You can be close to family and yet not spend Christmas day with them.

The idea that in order to be close you have to spend Christmas day together is absurd.

So if I spend 364 days a year with family but don't spend Christmas day with then I'm not close to them?

I think you are failing to grasp that you can do whatever you want.

FYI Christmas day we normally do both parents houses one for lunch and the other for dinner.

However we also have other family over to our house on other days before Christmas without involving direct family as well. Like just cousins and stuff or just friends, etc.

This year will be different because of Covid. However if one year we decided we wanted to spend Christmas abroad then I don't think anyone would have an issue with it.

I don't see any issue with the brother not going to his parents this year. He likley has other plans. Yet you want to force him to stick to this weird arrangement where you alternate parents on a scheduled basis. Just because your mum has weird anxiety issues where you don't want to invite anyone else over in case it sets her off.

Well guess what. Don't invite other people over its your decision to make just like it's his decision not to go to his parents.

Also lol at short notice. Last time I checked Christmas day is over 3 weeks away.

So he's not broke the news at short notice what so ever.
 
Associate
Joined
27 Sep 2012
Posts
157
Easy solution.

You have christmas day dinner at your mums you and your partner.

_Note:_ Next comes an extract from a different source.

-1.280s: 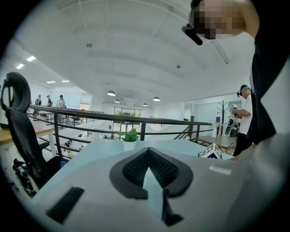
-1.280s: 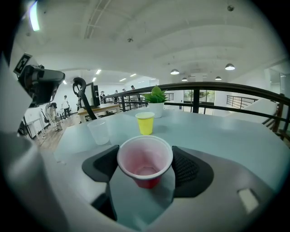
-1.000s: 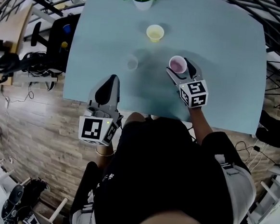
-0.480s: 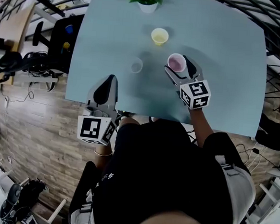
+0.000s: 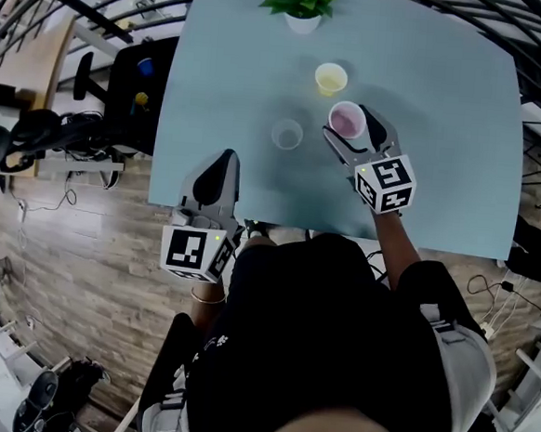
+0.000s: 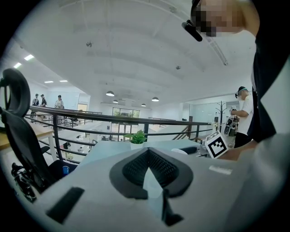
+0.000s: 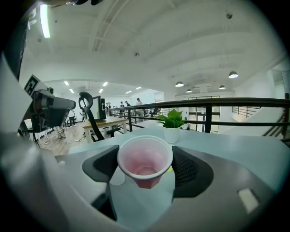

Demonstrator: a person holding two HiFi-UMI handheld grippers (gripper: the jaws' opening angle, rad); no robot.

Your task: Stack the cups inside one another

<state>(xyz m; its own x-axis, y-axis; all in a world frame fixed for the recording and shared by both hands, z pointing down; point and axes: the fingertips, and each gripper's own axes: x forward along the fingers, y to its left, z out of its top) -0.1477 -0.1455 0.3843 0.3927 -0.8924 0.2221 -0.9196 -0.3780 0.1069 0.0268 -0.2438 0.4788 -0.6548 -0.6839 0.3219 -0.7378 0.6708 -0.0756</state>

As soon as dinner is over you drive over to your partners parents and have christmas dinner there.

Job done problem solved.

I did the same one year when i was working silly shift patterns and could not go up to my partners parents at same time as her

I stayed at mums had dinner there. then as soon as dinner was over i drove to my partners where dinner was just being served up. So i had another christmas dinner.

Boxing day my partners sister arrived, And we all had another christmas dinner.

So that was the third christmas dinner for me in 2 days.

Lets just say they had to roll me into a corner to sleep it off for the rest of the day
 
Soldato
Joined
18 Oct 2002
Posts
3,166
Location
Elsewhere
Existing support bubbles count as one household. Additionally I would only be meeting 2 other households. As would they. Just happen to have different bubbles.
Support bubbles are fine, but bubbles cannot be extended - if you meet someone they become part of your bubble as do any other households they/you see before and after.

I expect most people are going to ignore that though...
 
Caporegime
Joined
20 Oct 2004
Posts
26,494
Location
....
What's that got to do with the price of cheese?

Plus in the Asian family you wouldn't have this stupid scenario in the first place where everyone avoids each other and this couple have to go to this house and this couple to that house and then switch around every year.

So you just made my point even better.

Not all Asian families are equal.......

I can guarantee you the Asian families I know, all the Aunties would be creating some sort of drama of why someone isn't coming to theirs, why their bubble isn't his bubble and why her cousin is going to her other cousins bubble.

You're experience isn't the same as everyone's experience Sonny, sometimes I feel like you think how you live your life is how everyone else does.
 
Soldato
Joined
5 Mar 2010
Posts
12,305
Yes, he is at fault but that's irrelevant. The issue is that your partner's parents are going to be alone at Chrismas and this important to your partner. You need to accommodate both your mother and your partner. So you go to one on Christmas Eve and the other on Christmas Day.

That doesn't solve the issue though, as that would still mean one set of parents are alone on Christmas day - which is the core part of the argument.

You've only got 2 realistic options from what I can tell.
1) you and your partner don't have Christmas together, and spend it separately with respective parents.
2) you cram a visit to both parents in on the same day. That might well mean having two Christmas dinners, but would solve the anxiety issues, and the loneliness issues.